In the records below, some lines contain the word "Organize". Copy each of them.
** Opening Material for the task block **
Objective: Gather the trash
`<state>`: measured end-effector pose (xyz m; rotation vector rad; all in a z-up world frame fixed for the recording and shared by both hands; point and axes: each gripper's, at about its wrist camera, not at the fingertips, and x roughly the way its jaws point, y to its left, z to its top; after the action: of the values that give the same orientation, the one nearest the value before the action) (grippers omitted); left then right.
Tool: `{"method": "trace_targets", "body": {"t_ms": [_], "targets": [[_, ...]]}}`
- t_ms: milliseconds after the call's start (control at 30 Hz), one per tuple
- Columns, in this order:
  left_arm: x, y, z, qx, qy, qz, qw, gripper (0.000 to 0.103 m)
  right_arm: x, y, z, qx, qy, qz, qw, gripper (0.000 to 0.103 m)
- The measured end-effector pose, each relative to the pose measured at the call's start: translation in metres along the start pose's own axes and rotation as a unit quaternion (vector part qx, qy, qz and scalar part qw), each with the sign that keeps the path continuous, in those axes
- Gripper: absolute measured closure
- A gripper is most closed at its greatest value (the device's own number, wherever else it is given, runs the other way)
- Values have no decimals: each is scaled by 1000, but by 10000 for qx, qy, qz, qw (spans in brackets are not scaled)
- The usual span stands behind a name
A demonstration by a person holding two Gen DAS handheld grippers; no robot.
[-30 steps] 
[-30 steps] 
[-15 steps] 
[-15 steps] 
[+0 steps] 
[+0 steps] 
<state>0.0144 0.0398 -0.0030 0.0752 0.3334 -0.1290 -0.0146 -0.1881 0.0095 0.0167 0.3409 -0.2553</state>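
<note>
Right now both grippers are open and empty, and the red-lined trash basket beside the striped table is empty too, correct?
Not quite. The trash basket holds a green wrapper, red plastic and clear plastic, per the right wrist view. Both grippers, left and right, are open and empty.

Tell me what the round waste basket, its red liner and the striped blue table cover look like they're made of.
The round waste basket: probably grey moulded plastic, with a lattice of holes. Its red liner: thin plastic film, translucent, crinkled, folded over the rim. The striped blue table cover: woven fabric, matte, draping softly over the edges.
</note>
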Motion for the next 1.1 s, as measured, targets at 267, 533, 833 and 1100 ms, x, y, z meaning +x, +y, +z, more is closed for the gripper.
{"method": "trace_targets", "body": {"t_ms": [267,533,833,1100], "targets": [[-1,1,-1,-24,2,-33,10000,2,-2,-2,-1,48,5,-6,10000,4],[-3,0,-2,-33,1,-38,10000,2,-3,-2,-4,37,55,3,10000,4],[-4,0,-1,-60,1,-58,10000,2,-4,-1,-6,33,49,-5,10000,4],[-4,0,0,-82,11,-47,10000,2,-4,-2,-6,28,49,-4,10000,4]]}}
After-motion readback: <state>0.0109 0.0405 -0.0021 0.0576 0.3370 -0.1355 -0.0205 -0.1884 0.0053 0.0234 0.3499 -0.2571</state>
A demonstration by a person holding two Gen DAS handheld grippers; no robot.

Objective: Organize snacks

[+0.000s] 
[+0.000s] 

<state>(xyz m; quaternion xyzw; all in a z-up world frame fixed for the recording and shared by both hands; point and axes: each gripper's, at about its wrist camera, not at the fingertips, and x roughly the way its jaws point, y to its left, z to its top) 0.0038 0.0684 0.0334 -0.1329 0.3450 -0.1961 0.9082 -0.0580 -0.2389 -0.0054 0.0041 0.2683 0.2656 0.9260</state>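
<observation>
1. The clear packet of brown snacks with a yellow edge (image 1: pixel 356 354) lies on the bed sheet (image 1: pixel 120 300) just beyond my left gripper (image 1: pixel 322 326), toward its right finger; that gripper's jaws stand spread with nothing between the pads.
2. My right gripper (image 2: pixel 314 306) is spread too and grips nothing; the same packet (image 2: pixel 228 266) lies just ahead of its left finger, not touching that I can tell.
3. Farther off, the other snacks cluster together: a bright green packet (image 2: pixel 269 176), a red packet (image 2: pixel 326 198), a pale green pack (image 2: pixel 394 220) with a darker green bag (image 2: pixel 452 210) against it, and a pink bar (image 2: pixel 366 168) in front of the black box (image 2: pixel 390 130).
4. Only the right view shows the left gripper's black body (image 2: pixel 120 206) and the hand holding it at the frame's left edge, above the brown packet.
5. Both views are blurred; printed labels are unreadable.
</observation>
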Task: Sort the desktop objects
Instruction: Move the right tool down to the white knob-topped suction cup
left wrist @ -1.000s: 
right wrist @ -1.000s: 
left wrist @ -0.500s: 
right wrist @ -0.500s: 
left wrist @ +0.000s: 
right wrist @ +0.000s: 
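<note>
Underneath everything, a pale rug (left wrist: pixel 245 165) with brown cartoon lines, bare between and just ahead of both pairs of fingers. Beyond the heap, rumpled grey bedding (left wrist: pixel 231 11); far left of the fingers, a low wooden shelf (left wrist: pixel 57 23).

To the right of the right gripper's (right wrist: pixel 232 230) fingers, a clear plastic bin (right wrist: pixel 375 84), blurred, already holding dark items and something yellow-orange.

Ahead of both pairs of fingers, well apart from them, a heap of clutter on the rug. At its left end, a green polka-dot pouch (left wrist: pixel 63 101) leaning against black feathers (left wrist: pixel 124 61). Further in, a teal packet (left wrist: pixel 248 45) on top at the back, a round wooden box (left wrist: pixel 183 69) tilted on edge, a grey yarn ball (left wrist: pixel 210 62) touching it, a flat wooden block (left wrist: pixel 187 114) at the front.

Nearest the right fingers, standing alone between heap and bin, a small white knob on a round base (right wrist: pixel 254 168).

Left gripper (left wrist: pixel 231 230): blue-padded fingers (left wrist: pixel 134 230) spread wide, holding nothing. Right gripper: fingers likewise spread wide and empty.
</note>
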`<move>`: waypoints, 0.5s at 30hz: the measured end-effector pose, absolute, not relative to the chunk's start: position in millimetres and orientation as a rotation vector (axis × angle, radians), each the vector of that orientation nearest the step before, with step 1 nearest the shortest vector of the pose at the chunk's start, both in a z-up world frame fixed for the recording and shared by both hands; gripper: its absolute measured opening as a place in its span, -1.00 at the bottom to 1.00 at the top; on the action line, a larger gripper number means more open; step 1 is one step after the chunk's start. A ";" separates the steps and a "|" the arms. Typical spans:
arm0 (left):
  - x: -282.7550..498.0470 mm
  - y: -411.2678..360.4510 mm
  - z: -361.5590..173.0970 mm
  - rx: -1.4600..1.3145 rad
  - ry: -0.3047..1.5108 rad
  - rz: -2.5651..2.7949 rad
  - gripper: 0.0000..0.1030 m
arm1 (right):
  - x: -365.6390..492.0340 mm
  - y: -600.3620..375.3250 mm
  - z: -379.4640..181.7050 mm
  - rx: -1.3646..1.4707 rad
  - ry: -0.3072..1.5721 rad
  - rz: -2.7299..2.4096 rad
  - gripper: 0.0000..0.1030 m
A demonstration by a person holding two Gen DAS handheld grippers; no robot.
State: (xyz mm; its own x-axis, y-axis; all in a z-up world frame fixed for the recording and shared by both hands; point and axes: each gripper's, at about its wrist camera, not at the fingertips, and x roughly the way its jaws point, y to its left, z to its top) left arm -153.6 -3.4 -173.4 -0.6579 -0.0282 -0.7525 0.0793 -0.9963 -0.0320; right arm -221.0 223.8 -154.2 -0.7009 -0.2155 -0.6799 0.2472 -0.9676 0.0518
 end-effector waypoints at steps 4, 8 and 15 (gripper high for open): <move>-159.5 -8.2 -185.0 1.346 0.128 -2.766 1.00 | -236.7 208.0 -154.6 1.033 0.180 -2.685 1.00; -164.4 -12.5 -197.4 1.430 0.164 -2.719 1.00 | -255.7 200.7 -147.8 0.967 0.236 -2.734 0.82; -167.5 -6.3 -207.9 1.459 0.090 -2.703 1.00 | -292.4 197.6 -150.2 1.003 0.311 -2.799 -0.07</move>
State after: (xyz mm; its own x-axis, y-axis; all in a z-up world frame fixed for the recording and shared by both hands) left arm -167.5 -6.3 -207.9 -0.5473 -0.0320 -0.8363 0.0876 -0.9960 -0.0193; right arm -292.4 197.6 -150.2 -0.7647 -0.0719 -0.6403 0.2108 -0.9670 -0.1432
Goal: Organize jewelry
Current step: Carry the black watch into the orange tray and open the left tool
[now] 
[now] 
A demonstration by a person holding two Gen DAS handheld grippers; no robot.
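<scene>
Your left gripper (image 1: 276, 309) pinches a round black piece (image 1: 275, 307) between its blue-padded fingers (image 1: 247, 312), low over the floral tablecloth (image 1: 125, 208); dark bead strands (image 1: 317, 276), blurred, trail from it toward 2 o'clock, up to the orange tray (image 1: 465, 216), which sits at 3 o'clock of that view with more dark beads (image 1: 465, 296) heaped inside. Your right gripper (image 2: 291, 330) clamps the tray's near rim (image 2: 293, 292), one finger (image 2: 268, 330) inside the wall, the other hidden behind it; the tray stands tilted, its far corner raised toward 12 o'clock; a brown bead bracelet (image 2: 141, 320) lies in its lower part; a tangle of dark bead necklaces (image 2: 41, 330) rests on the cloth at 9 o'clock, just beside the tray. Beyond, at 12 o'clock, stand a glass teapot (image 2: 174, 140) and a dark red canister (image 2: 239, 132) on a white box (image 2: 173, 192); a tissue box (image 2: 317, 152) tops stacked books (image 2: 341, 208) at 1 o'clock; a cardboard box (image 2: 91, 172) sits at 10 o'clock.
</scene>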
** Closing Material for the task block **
### Output of the task
Objective: Organize snacks
Goal: Organize jewelry

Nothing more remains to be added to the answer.